DESCRIPTION OF THE TASK = Only one stretch of the material below is wanted: everything from the line containing "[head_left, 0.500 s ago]" down to the line containing "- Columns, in", both ends included. Repeat it exactly and skip the pictures.

INFORMATION SHOWN =
------------------------------------------------------------

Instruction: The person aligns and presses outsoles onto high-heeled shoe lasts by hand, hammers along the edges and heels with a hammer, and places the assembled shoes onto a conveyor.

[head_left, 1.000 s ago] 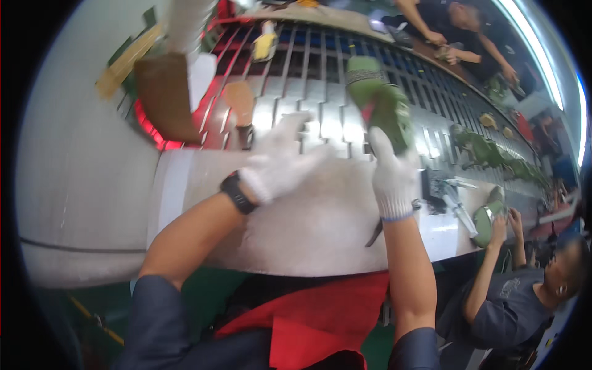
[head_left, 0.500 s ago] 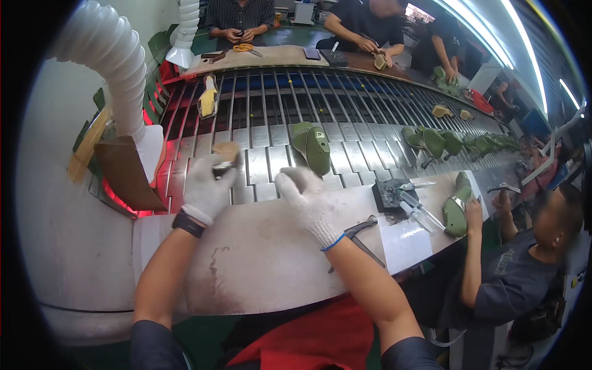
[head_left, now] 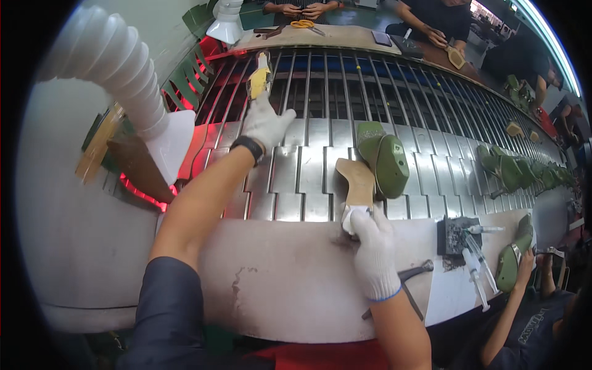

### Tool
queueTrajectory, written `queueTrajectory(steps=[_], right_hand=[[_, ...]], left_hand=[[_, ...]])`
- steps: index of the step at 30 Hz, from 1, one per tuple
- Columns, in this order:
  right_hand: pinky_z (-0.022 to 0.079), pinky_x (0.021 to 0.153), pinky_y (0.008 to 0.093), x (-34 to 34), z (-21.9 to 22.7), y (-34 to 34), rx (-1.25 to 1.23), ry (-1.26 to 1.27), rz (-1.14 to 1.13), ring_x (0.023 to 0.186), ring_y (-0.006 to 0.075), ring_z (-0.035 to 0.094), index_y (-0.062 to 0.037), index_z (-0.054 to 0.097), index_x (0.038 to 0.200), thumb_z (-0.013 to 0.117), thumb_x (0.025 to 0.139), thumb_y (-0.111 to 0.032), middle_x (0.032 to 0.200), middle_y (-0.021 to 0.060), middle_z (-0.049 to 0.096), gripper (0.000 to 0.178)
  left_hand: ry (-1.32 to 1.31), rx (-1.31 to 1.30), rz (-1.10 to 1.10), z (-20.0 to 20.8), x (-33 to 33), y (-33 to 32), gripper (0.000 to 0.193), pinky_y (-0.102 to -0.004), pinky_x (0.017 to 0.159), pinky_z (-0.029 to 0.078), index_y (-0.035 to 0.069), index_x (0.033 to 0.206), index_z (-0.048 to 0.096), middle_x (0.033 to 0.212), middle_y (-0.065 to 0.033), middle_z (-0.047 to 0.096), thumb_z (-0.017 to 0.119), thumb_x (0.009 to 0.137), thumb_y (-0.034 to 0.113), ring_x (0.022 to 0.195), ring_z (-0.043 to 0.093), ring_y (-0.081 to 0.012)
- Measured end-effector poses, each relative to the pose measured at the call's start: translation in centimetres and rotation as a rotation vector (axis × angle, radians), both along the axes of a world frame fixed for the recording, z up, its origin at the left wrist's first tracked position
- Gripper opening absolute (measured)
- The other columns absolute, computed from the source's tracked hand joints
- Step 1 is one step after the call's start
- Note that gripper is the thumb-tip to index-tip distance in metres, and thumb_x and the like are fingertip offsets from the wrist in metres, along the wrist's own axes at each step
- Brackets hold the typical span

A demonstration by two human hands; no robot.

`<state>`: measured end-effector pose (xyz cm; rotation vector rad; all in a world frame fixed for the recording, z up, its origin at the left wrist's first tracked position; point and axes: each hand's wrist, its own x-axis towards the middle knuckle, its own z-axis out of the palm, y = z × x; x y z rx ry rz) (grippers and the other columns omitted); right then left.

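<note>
In my right hand (head_left: pixel 376 253), gloved in white knit, is a tan insole-shaped shoe piece (head_left: pixel 357 179) with a white part at its near end; my fingers close on that end at the bench edge. My left hand (head_left: pixel 266 123), also gloved, stretches far over the conveyor with thumb and fingers apart. Its fingertips reach the near end of a yellow and white shoe piece (head_left: pixel 259 80) lying on the rollers; whether they touch cannot be seen. Just beyond the tan piece, a pair of green shoe lasts (head_left: pixel 391 165) rests on the metal slats.
On the bench (head_left: pixel 277 259) lie dark pincers (head_left: pixel 413 271), a black block (head_left: pixel 457 237) and several syringes (head_left: pixel 480 262). A white duct hood (head_left: pixel 169 145) hangs at left. More green lasts (head_left: pixel 509 169) stand at right. A co-worker's hand (head_left: pixel 524 266) holds a green last (head_left: pixel 513 262).
The tan shoe piece has passed from my left hand to my right. My left hand has moved forward to the yellow piece. The view has shifted, so the scene sits further right.
</note>
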<state>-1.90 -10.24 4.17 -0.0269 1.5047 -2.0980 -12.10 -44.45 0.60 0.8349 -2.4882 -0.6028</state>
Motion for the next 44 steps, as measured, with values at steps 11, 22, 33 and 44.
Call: queueTrajectory(steps=[11, 22, 33, 44], right_hand=[[0.055, 0.086, 0.0388, 0.2, 0.3, 0.1, 0.375, 0.283, 0.228, 0.091, 0.0195, 0.067, -0.0042, 0.065, 0.122, 0.073, 0.096, -0.029, 0.096, 0.0073, 0.068, 0.037], [0.055, 0.098, 0.0493, 1.2, -0.6, -1.5, 0.554, 0.610, 0.064, 0.109, 0.0403, 0.072, 0.0014, 0.063, 0.122, 0.079, 0.090, -0.042, 0.108, 0.0238, 0.074, 0.056], [0.059, 0.086, 0.0476, 11.3, 3.4, 5.1, 1.037, 1.425, 0.537, 0.105, 0.0353, 0.071, -0.0064, 0.069, 0.105, 0.082, 0.093, -0.032, 0.109, 0.0175, 0.070, 0.031], [0.053, 0.072, 0.0382, 11.1, -4.2, 0.4, 0.329, 0.427, 0.175, 0.075, 0.0225, 0.068, -0.0076, 0.071, 0.080, 0.071, 0.105, -0.051, 0.081, 0.0063, 0.074, 0.050]], left_hand=[[-0.115, -0.037, 0.480, -4.7, -10.0, -10.8, 0.092, -0.0591, 0.111, 0.052, 0.007, 0.153, 0.034, 0.147, -0.0288, 0.054, 0.087, 0.083, 0.033, 0.137, 0.060, -0.0466], [0.220, 0.146, 0.249, -1.7, 9.5, -4.6, 0.098, -0.0497, 0.116, 0.049, -0.003, 0.162, 0.035, 0.146, -0.0339, 0.057, 0.084, 0.082, 0.025, 0.134, 0.061, -0.0474], [0.156, -0.361, -0.091, 2.7, 42.0, 13.1, 0.099, -0.0482, 0.121, 0.043, -0.002, 0.167, 0.036, 0.157, -0.0300, 0.049, 0.088, 0.084, 0.010, 0.144, 0.052, -0.0445], [0.374, 0.209, -0.232, 0.7, 45.7, 14.1, 0.077, -0.0452, 0.114, 0.050, -0.003, 0.156, 0.051, 0.143, -0.0247, 0.063, 0.086, 0.088, 0.008, 0.130, 0.064, -0.0410]])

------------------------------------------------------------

EXERCISE RESULT =
[head_left, 0.500 s ago] 
[head_left, now] 

### Tool
queueTrajectory, written `queueTrajectory(steps=[_], right_hand=[[_, ...]], left_hand=[[_, ...]])`
- steps: index of the step at 30 Hz, from 1, one per tuple
- Columns, in this order:

What came before makes up the full response.